Russia's Pivot to Asia: Is It Good for Russia and Is It Successful?
(This article was originally posted on Carnegie Moscow Center's site "Eurasian Outlook" on December 16, 2014)
For the Russians, Asia has always been a legendary "El Dorado," but only a few actually went there. Even today the Russian Far East has a population of six million, slightly larger than Norway and a mere one twentieth of the Chinese population in neighboring (former) Manchuria.
Now that the West has closed its door, Russia looks for a route to El Dorado. But the things in this region are not rosy, not only for its own inhabitants, but also for the Russians. China, which is poised to soon become the world's largest economy, will provide Russia with money and goods, but only in such a way which would serve its own interest. China has already acquired 10 percent of the Vankor oil field and built formidable squadrons of advanced fighter planes copied from the imported S-27.
Russia may use India as a balance with China and the United States, but India is not strong enough for such a role. What is more, Modi's India has pivoted its foreign policy to close collaboration with the United States, Japan, and Australia. President Obama is invited to India's Republic Day anniversary this coming January as the only foreign guest, which demonstrates the current priority in Modi's mind.
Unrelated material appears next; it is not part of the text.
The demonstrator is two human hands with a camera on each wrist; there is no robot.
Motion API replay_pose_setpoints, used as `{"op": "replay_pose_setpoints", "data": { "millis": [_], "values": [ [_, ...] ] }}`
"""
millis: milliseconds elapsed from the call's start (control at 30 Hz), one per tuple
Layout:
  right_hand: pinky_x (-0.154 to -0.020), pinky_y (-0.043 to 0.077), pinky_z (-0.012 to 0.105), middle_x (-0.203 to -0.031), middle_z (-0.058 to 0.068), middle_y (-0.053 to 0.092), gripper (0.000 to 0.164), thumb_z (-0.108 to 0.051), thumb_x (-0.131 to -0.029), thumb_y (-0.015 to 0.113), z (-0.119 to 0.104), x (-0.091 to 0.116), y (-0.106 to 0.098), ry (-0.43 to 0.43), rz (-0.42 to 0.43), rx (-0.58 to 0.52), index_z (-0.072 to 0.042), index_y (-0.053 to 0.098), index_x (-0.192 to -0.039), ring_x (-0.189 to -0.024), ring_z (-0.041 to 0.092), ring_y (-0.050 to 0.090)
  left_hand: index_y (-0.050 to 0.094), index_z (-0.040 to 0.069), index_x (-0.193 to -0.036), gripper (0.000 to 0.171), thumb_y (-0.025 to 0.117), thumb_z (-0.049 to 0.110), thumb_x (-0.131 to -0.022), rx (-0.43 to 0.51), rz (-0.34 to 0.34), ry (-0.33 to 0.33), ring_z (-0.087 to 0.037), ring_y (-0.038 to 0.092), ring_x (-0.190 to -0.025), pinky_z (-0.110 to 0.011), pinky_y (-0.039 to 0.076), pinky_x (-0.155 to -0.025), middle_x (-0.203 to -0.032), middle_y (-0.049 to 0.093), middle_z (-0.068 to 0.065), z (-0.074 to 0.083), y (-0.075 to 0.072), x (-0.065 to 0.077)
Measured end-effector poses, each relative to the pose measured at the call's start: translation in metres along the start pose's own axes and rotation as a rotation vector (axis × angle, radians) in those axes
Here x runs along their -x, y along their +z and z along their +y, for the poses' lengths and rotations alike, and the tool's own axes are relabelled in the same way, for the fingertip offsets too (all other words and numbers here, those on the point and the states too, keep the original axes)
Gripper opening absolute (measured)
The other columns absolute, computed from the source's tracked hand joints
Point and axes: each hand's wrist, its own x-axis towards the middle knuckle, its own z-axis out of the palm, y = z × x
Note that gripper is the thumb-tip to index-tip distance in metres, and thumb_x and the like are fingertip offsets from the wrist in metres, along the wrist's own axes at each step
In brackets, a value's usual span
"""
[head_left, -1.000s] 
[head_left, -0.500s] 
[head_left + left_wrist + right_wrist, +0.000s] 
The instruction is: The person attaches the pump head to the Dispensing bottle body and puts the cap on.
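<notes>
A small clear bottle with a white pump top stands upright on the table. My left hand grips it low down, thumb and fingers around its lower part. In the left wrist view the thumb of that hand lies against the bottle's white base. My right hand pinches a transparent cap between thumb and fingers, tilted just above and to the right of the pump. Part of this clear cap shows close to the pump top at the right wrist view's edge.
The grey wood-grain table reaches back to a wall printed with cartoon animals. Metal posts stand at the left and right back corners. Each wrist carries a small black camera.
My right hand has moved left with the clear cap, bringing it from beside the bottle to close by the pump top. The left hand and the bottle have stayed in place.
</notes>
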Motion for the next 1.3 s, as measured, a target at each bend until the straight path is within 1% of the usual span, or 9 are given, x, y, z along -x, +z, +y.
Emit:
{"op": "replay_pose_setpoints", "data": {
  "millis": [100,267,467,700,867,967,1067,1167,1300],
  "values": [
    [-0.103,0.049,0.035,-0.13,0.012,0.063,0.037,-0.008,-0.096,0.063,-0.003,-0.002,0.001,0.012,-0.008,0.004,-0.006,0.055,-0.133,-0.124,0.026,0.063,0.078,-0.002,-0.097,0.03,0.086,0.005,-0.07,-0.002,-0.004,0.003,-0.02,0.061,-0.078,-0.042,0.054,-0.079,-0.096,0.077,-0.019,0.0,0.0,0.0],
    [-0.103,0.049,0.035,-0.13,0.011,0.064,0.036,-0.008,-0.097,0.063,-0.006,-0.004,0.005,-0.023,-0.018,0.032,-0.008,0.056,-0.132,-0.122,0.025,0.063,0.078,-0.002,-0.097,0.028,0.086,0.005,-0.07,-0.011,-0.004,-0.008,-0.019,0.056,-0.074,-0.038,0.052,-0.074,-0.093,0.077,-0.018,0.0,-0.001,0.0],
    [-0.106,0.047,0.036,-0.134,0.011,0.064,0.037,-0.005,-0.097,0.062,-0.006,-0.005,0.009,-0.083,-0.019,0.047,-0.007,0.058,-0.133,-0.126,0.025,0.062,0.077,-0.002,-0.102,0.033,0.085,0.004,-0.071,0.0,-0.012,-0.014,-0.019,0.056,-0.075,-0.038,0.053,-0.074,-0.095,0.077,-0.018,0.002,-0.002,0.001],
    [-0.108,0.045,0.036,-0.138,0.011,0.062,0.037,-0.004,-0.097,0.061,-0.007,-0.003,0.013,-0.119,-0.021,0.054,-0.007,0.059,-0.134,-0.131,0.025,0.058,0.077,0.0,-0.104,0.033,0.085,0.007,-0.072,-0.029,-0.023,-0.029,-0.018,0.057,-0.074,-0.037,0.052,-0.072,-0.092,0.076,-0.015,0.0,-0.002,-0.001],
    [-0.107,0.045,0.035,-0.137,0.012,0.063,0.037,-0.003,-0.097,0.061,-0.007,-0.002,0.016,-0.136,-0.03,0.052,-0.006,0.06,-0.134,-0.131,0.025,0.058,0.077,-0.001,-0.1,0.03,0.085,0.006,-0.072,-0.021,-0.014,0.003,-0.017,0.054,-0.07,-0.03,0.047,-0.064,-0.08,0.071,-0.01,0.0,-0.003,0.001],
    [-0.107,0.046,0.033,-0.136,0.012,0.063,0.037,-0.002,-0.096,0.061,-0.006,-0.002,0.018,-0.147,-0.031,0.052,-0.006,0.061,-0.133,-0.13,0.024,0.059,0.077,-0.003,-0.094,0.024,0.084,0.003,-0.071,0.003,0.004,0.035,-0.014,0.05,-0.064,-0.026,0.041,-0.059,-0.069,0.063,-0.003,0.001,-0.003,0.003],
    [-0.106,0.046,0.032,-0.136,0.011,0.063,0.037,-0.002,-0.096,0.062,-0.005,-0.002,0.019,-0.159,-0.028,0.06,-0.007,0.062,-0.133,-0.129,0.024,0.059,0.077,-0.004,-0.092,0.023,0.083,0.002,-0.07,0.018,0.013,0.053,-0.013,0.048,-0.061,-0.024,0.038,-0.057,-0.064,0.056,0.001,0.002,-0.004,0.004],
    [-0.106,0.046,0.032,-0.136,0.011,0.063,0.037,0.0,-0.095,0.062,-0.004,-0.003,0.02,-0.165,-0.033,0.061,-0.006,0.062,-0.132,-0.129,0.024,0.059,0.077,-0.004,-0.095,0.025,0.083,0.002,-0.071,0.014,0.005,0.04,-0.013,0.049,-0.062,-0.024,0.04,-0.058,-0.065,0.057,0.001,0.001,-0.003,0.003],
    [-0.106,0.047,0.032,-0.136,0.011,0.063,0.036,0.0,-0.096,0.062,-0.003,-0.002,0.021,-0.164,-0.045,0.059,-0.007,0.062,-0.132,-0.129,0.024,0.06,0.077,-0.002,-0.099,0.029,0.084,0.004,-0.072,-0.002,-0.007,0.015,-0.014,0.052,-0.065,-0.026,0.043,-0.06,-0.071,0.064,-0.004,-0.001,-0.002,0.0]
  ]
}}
Japan has been cordial to Russia, because it wants to conclude a peace treaty with the latter and because it values Russia as a balance vis-à-vis China. However, the United States is telling Japan to wait for further rapprochement with Russia because of Ukraine, and Japan heeds them. For Japan, the U.S. Navy and Air Force presence in the country are indispensable deterrences against China's possible offensive on the disputed Senkaku islands.
Therefore, Asia remains a fairy tale for Russia. For real gains, Russia has to address the Ukraine question in earnest.